- [WHAT YOU HAVE TO DO]
Your task is to transcribe the data in full.
-------- DATASET EXTRACT
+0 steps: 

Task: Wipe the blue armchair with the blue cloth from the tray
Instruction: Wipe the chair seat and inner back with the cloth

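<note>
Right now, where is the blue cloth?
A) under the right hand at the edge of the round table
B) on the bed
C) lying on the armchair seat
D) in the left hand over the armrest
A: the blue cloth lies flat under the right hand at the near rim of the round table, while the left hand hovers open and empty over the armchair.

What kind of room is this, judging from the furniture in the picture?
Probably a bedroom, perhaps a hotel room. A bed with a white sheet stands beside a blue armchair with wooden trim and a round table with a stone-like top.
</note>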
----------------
- [TASK OUTPUT]
+0 steps: 

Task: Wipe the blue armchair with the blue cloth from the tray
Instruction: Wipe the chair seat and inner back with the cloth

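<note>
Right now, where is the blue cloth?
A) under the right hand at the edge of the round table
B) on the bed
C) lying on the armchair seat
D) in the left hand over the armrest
A: the blue cloth lies flat under the right hand at the near rim of the round table, while the left hand hovers open and empty over the armchair.

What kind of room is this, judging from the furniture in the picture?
Probably a bedroom, perhaps a hotel room. A bed with a white sheet stands beside a blue armchair with wooden trim and a round table with a stone-like top.
</note>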

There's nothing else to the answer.